> **DIRECTIONS**: Restate word for word the lines of the material below, from the line with "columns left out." to the line with "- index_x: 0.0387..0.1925", both lines included, and no others.

> **PROVIDED INFORMATION**:
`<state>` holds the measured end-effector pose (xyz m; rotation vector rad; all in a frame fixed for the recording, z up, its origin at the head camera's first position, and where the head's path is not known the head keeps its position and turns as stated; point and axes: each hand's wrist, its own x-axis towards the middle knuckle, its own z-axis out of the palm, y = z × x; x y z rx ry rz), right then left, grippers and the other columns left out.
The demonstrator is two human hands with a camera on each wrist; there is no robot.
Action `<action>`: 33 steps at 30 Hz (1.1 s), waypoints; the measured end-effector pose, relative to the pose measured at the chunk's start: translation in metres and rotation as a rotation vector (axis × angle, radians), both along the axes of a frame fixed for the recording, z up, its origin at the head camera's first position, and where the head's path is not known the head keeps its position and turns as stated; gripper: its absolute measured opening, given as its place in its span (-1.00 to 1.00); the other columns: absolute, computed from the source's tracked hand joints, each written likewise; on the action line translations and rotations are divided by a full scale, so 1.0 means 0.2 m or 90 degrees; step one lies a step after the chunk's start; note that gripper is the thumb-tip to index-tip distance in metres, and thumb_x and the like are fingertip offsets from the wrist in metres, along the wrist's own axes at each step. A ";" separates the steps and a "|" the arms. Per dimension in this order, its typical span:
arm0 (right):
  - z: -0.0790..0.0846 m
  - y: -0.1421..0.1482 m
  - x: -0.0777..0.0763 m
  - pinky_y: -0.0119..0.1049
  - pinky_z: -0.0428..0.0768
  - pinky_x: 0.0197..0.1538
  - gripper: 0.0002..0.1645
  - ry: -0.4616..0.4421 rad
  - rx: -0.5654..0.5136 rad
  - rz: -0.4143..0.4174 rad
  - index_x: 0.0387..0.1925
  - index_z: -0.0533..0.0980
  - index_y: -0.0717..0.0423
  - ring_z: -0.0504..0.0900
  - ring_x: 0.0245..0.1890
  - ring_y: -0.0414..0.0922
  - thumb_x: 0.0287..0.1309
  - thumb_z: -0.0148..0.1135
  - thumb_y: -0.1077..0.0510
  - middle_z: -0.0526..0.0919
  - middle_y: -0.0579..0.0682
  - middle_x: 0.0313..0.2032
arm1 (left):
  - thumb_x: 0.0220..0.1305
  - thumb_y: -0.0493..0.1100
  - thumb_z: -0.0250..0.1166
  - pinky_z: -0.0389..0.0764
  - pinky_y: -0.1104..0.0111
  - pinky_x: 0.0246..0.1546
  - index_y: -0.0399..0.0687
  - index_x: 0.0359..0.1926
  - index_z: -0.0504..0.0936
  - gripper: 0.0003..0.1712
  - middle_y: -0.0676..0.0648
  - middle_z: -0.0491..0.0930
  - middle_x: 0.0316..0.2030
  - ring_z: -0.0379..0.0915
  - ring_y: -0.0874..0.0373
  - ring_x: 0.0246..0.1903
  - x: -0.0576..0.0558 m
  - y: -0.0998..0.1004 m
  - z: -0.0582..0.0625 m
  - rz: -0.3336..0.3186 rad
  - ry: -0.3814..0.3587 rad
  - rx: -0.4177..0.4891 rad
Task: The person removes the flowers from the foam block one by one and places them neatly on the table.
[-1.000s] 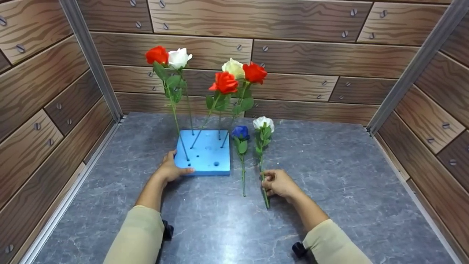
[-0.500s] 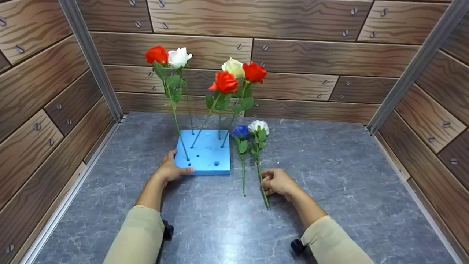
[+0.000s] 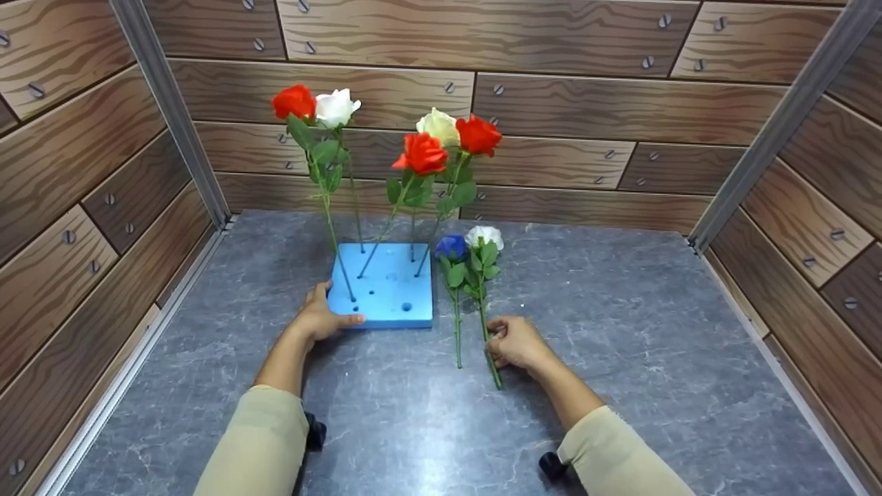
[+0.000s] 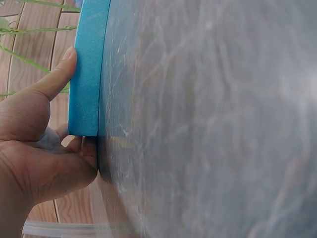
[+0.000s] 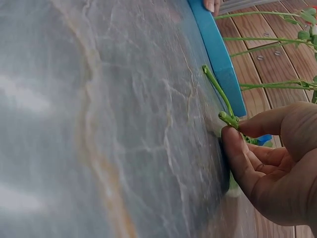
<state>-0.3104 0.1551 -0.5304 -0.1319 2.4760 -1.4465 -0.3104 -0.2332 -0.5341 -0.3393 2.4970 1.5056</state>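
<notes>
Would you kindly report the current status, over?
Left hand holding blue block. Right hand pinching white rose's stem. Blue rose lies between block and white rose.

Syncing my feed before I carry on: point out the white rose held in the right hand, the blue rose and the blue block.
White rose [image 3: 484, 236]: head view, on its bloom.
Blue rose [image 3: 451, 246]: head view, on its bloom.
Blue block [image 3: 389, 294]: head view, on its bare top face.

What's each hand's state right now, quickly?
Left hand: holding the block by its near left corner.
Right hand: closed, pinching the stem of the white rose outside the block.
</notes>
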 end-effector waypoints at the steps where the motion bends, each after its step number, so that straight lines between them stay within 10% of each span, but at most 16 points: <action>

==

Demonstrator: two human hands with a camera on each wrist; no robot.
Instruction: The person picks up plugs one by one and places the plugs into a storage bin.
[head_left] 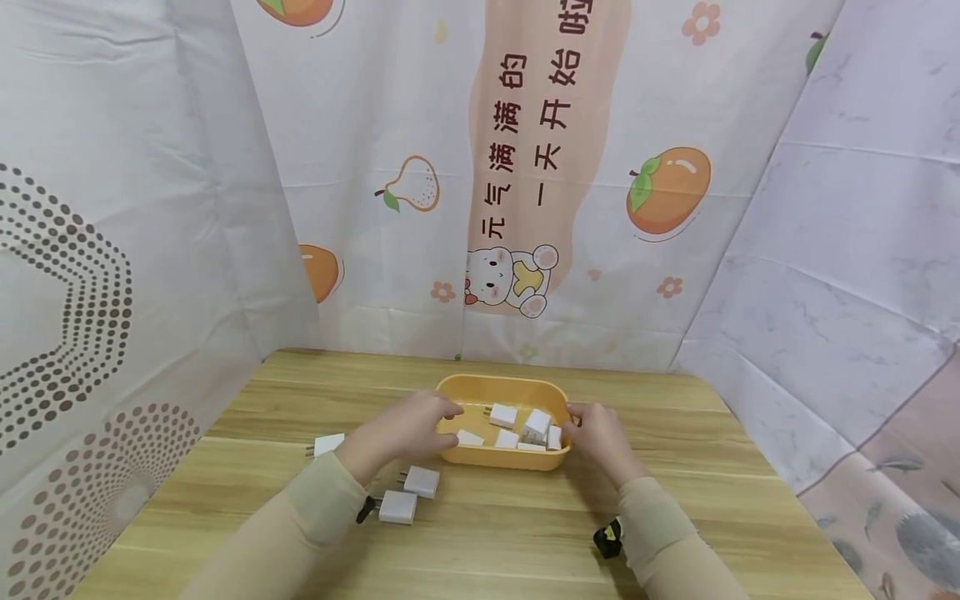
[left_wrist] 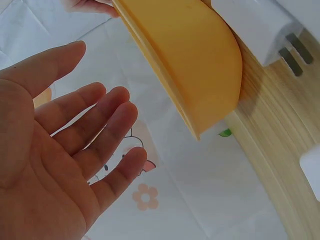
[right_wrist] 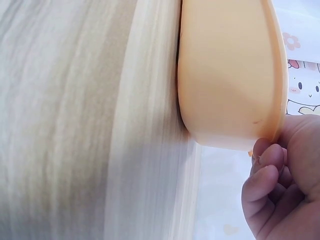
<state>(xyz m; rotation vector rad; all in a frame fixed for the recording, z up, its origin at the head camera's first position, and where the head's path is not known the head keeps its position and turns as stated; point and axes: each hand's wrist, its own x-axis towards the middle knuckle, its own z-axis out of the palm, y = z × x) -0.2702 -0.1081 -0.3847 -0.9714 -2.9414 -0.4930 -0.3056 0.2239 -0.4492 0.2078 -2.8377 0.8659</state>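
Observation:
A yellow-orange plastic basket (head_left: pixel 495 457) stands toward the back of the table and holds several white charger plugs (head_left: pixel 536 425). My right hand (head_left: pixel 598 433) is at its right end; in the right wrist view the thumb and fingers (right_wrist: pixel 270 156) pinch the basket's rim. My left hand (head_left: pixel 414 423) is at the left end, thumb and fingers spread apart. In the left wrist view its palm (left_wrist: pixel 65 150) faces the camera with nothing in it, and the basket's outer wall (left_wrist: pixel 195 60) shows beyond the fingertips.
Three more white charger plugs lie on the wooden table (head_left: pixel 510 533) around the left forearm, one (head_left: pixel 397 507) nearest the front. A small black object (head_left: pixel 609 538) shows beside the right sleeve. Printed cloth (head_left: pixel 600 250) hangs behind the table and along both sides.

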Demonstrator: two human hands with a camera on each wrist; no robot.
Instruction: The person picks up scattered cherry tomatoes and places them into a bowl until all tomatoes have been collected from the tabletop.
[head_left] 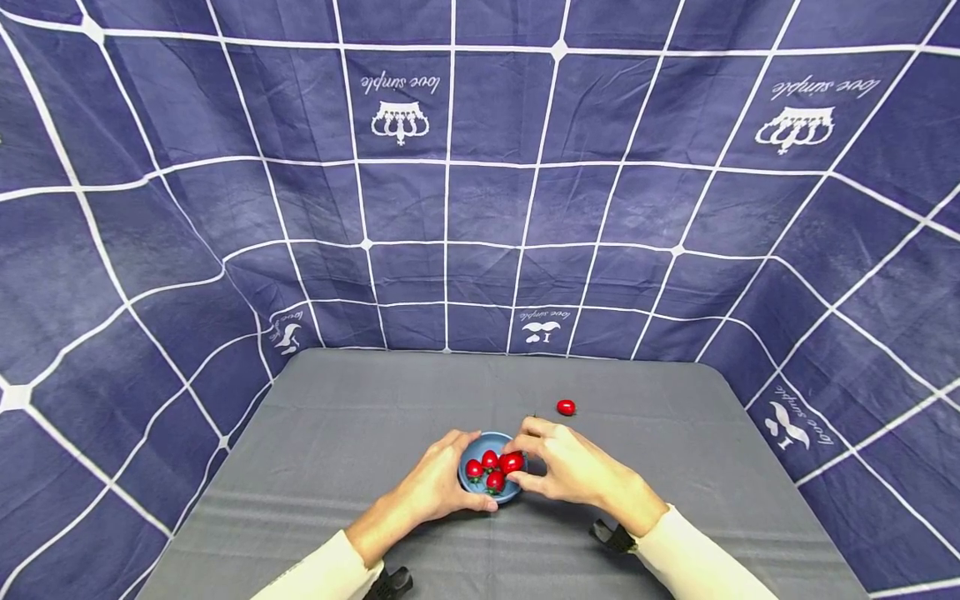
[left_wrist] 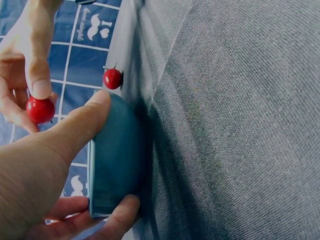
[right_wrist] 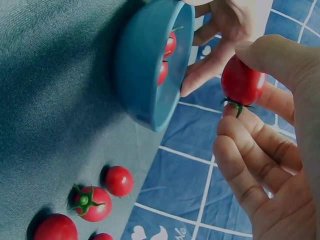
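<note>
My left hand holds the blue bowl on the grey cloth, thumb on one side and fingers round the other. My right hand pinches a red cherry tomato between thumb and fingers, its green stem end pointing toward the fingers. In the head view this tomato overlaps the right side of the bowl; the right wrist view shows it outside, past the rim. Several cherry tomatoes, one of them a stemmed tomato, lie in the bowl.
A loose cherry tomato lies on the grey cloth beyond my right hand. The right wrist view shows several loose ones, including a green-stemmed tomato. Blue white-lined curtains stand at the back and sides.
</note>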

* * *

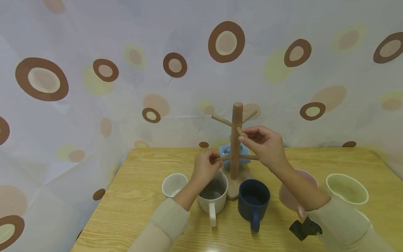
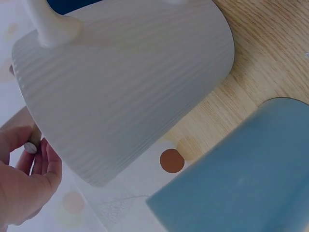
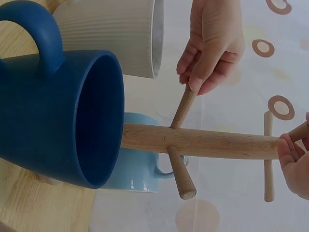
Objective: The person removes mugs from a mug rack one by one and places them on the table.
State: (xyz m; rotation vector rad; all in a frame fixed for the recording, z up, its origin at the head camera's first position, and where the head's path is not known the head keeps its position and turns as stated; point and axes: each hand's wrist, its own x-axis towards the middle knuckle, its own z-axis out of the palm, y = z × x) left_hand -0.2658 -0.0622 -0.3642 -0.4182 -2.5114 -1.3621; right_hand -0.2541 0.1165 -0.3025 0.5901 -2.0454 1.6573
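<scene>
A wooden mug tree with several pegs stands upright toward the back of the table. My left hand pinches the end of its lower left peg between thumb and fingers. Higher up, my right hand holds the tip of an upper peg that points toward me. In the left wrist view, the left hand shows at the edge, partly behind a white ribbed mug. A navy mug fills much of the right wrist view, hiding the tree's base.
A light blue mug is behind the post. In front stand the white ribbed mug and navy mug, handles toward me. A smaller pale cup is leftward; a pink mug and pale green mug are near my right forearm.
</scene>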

> **SOLUTION BELOW**:
`<state>` holds the measured end-effector pose (xyz m; rotation vector rad; all in a frame fixed for the recording, z up, its origin at the head camera's first position, and where the head's path is not known the head keeps its position and turns as stated; point and axes: each hand's wrist, its own x-axis towards the middle knuckle, its own z-axis out of the palm, y = z × x; x y z rx ry rz), right then left, grippers and the other columns left out.
The demonstrator is two human hands with a camera on each wrist; there is no robot.
Action `<action>`: 33 steps at 30 Hz (1.1 s), waypoints; the measured end-effector pose, relative to the pose measured at the chunk's start: translation in metres and rotation as a rotation vector (axis × angle, radians), both along the axes of a frame fixed for the recording, z up, its origin at the head camera's first position, and where the head's path is not known the head keeps its position and turns as stated; gripper: its absolute measured opening, given as its place in its span (-1.00 to 1.00); the other columns: absolute, computed from the source's tracked hand joints, each written likewise; on the action line translations and rotations are divided by a full scale, so 1.0 means 0.2 m or 90 degrees; step one lies a step after the chunk's start; note that gripper is the thumb-tip to index-tip distance in metres, and thumb_x and the like are fingertip offsets from the wrist in metres, along the wrist's own axes at each step. A ";" separates the steps and a "|" the arms. Per dimension in this order, its typical span:
arm0 (right):
  - z: -0.0790..0.0846 m
  - y: -0.1421..0.1482 m
  - x: -0.0777..0.0763 m
  - pinky_y: -0.0119..0.1049
  - pinky_z: -0.0428..0.0768
  - pinky_x: 0.0197..0.1538
  - gripper: 0.0002..0.1645
  - ry: -0.4616..0.4421 rad
  - rx: -0.5654..0.5136 rad
  - rz: -0.4143..0.4174 rad
  - index_x: 0.0387..0.1925

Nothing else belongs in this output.